AJAX calls to services via HTTP need not block. If the service can return a token, a la FedEx, that tells the app when and how to get the response, there's no reason why the service can't process asynchronously. It's an implementation detail for the services that you should hide from clients.
1.
Brilliant Idea.
It's not common, but it's nothing wrong.
If you think asynchronous tasks are needed for better user experiences. Just use it.
2.
You need to be careful with it.
2.1.
Creating and destroying threads add a lot of overhead to your server.
You'd better use a executor, like java.util.concurrent.ThreadPoolExecutor.
2.2.
Don't just use Executors.newFixedThreadPool(). It is for beginners and hides dangerous details.
You need to know the edge behavior of ThreadPoolExecutor, and configure it properly.
How much threads are enough for your task? You need to calculate it out.
What would happen if there is no free theads in your pool? Different configurations can make it wait, cache, or abandon new tasks. What should you expect?
What would happen if a task runs for too long(such as an infinite loop)? There is no real timeout-and-exit mechanism in java. How do you prevent these.
If the application requires it, then I say go ahead and do the background threads, but, since you don't know how many users you will have, you are taking a great risk that you will overwhelm your server. You might consider some alternatives, if they will work in your situation. Can you run the background tasks completely offline, e.g. in a batch job? Can you limit the number of threads that each logged in user will need? How will you get the results of the background threads back to the user?

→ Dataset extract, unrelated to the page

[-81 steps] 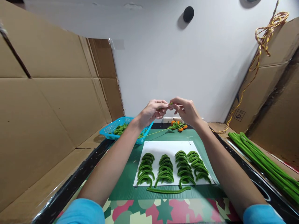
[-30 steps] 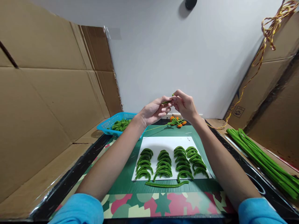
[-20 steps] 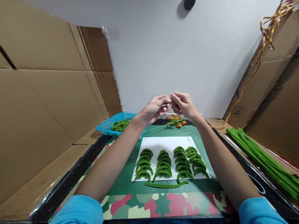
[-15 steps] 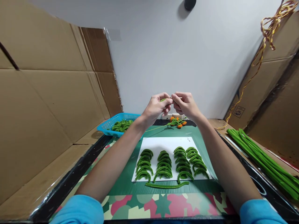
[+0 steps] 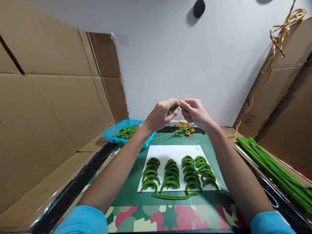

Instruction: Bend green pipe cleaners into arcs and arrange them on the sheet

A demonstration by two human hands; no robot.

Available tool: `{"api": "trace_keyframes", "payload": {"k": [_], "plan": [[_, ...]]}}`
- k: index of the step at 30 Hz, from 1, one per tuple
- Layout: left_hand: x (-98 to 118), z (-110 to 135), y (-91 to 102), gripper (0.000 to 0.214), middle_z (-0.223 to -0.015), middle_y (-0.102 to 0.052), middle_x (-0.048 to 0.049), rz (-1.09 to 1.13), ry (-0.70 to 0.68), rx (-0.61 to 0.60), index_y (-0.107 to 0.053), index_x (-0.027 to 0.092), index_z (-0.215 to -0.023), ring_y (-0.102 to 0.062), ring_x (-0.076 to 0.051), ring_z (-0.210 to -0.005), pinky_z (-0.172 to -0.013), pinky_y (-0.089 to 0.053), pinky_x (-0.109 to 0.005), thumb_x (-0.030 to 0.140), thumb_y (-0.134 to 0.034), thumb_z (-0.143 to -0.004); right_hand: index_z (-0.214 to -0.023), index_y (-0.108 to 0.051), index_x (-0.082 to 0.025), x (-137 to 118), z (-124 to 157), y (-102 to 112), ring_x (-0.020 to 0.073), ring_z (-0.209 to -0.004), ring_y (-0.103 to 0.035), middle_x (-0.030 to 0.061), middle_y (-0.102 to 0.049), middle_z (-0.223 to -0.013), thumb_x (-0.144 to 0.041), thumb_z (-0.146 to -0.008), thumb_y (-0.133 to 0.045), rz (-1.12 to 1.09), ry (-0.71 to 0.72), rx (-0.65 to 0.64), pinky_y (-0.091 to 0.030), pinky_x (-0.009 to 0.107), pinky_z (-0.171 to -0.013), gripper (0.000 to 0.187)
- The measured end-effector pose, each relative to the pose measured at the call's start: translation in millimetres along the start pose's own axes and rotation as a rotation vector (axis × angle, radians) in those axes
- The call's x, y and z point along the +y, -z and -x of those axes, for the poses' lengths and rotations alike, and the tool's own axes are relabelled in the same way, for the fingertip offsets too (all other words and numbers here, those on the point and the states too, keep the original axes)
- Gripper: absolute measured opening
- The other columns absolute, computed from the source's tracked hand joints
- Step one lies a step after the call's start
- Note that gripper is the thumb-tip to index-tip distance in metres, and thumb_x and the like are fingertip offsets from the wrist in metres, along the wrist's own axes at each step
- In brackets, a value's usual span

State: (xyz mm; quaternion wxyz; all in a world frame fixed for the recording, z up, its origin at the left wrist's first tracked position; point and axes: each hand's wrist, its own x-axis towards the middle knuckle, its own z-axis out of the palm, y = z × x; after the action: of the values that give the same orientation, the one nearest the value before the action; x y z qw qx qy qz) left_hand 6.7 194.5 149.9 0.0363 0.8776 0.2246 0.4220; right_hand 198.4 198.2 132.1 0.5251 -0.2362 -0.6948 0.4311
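Both hands are raised above the far side of the table, fingertips touching. My left hand [image 5: 161, 113] pinches a folded piece of green pipe cleaner [image 5: 173, 108] between thumb and fingers. Against its right end, my right hand [image 5: 195, 112] is closed, thumb on bent forefinger, partly covering the piece. Below them a white sheet of paper [image 5: 174, 151] carries several columns of curved green pipe cleaner pieces [image 5: 171, 174]. One longer, nearly straight green pipe cleaner [image 5: 174, 197] lies along the paper's near edge.
A blue plastic basket [image 5: 113, 139] with green pieces stands at the back left. Orange-and-green pipe cleaner flowers [image 5: 186, 130] lie at the back. Long green pipe cleaners [image 5: 275, 172] lie on the right. Cardboard walls [image 5: 60, 107] flank the green table mat [image 5: 129, 185].
My left hand has turned, its fingers now arched over the green piece, and more of the piece shows. My right hand keeps its pinch at the end. The whole view has shifted slightly.
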Motion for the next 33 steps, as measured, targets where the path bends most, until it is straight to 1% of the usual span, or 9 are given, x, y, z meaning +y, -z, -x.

This is a bad idea for three main reasons:
Excessive number of running threads can kill system resources and cause some strange things such as starvation and priority inversion. Often this can be solved with a thread pool.
User session duration is unpredictable. The user can fire an action and go for a coffee, or he/she might complain for the delay an redo the action. This can cause creation of multiple background jobs, so requires complex control, and when we talk about threads, we never know for sure if we didn't left race conditions or unantecipated scenarios.

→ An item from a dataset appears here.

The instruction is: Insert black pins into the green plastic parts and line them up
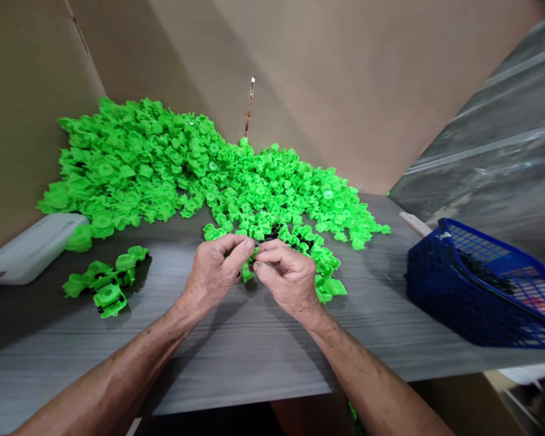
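Both hands meet mid-table, fingertips almost touching, in front of the pile. Left hand (pixel 218 264): thumb and index pinched together on a small green plastic toy-car body (pixel 247 275), mostly hidden by the fingers. Right hand (pixel 291 274): thumb and index drawn in close at the same piece, other fingers curled; can't tell whether it grips the body or a small dark part at the tips. Big heap of green bodies (pixel 140 166) runs along the cardboard wall (pixel 345 85), spilling toward the hands. Loose black parts (pixel 305 242) sit among the green just beyond the right hand. Off to the left, a small cluster of green bodies with black wheels (pixel 110 298) on the grey wood-grain table (pixel 240 369); white container (pixel 31 249) near it. Blue plastic basket (pixel 429 290) at far right, black parts (pixel 484 270) inside.
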A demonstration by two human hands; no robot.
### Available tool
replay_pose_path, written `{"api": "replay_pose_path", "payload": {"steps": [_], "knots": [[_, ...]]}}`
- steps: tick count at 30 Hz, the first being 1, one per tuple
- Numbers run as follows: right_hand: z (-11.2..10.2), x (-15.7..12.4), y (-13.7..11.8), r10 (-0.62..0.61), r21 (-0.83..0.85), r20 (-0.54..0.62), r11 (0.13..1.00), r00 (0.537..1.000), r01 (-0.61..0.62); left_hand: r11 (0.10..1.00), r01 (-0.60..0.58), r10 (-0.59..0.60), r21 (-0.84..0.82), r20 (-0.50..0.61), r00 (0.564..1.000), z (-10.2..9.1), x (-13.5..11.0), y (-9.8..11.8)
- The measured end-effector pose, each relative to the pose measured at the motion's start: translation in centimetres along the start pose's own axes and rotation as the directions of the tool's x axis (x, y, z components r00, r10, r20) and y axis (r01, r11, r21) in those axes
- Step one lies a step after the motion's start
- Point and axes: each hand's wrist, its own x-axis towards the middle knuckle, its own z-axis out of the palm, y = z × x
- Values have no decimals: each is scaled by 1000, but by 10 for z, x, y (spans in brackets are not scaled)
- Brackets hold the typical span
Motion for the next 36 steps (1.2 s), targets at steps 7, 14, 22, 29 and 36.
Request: {"api": "replay_pose_path", "payload": {"steps": [7,14,22,29,36], "knots": [[8,-3,-4,-174,-162,-76,974,982,160,987,-88,102,132,-101,990,5,-4,-1],[13,-4,2,-125,-110,-108,987,986,113,996,-67,75,52,-154,985,9,-5,-9],[13,-4,10,-102,-82,-129,992,986,92,989,55,-67,-136,-80,995,11,-4,-7],[10,-2,13,-103,-61,-142,994,984,95,990,45,-54,-131,-67,996,6,-4,4],[3,-1,10,-95,-67,-103,994,990,89,997,45,-50,-63,-70,996,5,-3,5]]}}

Most likely servlets will have some interaction with the threads. Now suppose your application needs to be scaled, so you use a clustered container (after all, you have "a lot" of users). The container can passivate a session and restore it in another node. But your threads will remain in the initial node, so the link between session and threads will be broken. This ends in unexpected exceptions and error 500 - server failure.
I think the best solution is to design your application so that it won't create so many background threads.

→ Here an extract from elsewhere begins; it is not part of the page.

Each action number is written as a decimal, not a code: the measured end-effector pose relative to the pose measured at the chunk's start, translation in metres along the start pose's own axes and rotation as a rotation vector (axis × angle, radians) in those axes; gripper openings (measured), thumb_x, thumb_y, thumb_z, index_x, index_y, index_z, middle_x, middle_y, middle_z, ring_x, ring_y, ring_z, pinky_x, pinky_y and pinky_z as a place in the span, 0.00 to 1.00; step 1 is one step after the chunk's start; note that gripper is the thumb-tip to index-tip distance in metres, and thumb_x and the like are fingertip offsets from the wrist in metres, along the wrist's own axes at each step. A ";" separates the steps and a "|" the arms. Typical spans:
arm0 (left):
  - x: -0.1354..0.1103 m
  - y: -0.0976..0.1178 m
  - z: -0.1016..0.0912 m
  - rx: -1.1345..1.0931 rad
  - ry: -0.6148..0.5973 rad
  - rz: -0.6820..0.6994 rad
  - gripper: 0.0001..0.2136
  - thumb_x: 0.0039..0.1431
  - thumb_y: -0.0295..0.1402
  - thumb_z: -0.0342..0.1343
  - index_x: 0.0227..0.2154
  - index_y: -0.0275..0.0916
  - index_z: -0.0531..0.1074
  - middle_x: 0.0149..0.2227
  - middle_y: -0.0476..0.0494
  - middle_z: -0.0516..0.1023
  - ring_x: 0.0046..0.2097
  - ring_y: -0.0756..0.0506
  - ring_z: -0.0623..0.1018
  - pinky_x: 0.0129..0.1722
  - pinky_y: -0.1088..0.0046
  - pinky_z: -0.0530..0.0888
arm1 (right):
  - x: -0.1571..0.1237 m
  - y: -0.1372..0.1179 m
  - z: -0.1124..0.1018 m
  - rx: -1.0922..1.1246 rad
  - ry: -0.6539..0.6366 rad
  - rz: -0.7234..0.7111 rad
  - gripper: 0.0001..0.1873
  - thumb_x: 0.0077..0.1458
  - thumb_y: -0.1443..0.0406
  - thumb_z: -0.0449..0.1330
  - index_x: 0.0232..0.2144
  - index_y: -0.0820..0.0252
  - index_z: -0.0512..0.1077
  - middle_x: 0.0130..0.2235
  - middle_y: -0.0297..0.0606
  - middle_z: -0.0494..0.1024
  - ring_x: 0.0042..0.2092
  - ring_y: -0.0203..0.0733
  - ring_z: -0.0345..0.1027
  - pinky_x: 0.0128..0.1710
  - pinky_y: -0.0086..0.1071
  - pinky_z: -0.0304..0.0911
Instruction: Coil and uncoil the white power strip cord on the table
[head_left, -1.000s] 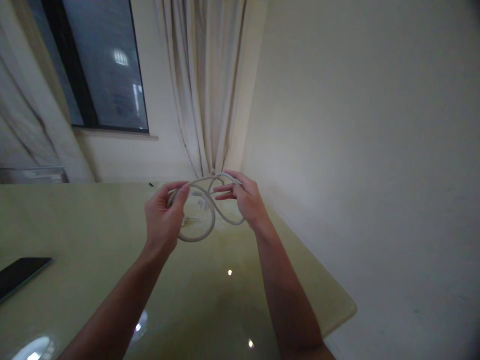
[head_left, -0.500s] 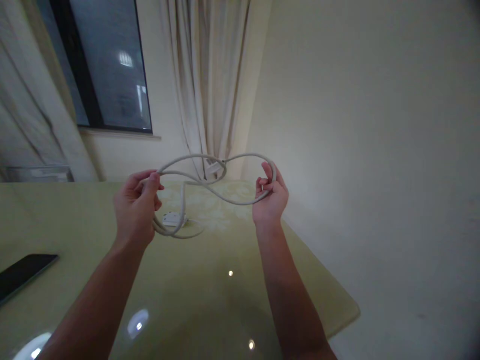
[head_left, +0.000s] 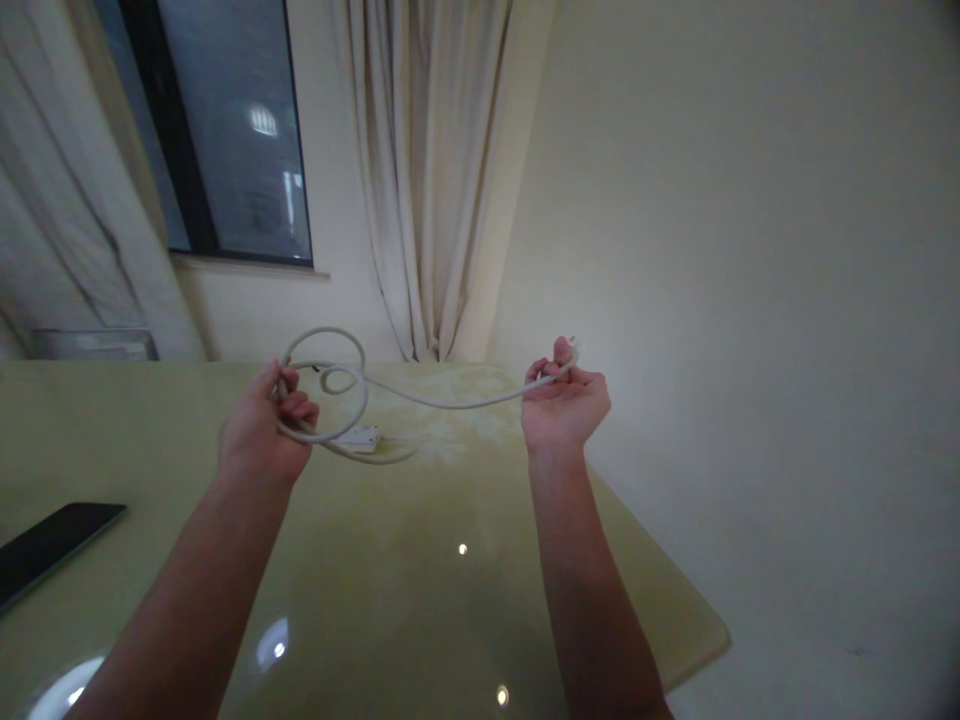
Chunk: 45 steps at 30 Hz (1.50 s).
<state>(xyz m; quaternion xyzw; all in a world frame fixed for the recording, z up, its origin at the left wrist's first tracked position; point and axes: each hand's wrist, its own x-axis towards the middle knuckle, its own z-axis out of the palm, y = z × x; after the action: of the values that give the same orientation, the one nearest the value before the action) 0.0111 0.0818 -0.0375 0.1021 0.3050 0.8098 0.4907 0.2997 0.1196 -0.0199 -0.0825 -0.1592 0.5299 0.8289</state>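
Grip of left hand [head_left: 262,428], centre-left, holds coiled cable [head_left: 450,406]; right hand [head_left: 566,408], centre-right, grasps its plug end [head_left: 575,352], looped earlier, now drawn out.

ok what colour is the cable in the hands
The cable is off-white, clearest in the head view.

A flat, dark device [head_left: 56,545] lay on the left part of the glossy, yellowish table [head_left: 420,610], whose surface mirrored bright lights [head_left: 502,695]. Beyond the table's far edge, a dark-framed window [head_left: 236,130] showed between a pale left curtain [head_left: 64,180] and a gathered right curtain [head_left: 431,160], while a plain wall [head_left: 735,300] rose along the table's right side.
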 end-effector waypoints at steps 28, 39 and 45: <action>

But if you insist or really need it, try using Java EE message driven beans (MDBs) and make your servlet invoke it using JMS, like #duffymo said.
The challenge is how to make communication between MDBs and user sessions. Perhaps your servlet can create a JMS queue or topic and send it to MDBs for them to reply, but I don't know if the servlet side of JMS connection can be passivated and restored.
Another forms of communication would be JNDI or an external database or file, but this requires polling, which might be unresponsive or CPU-excessive.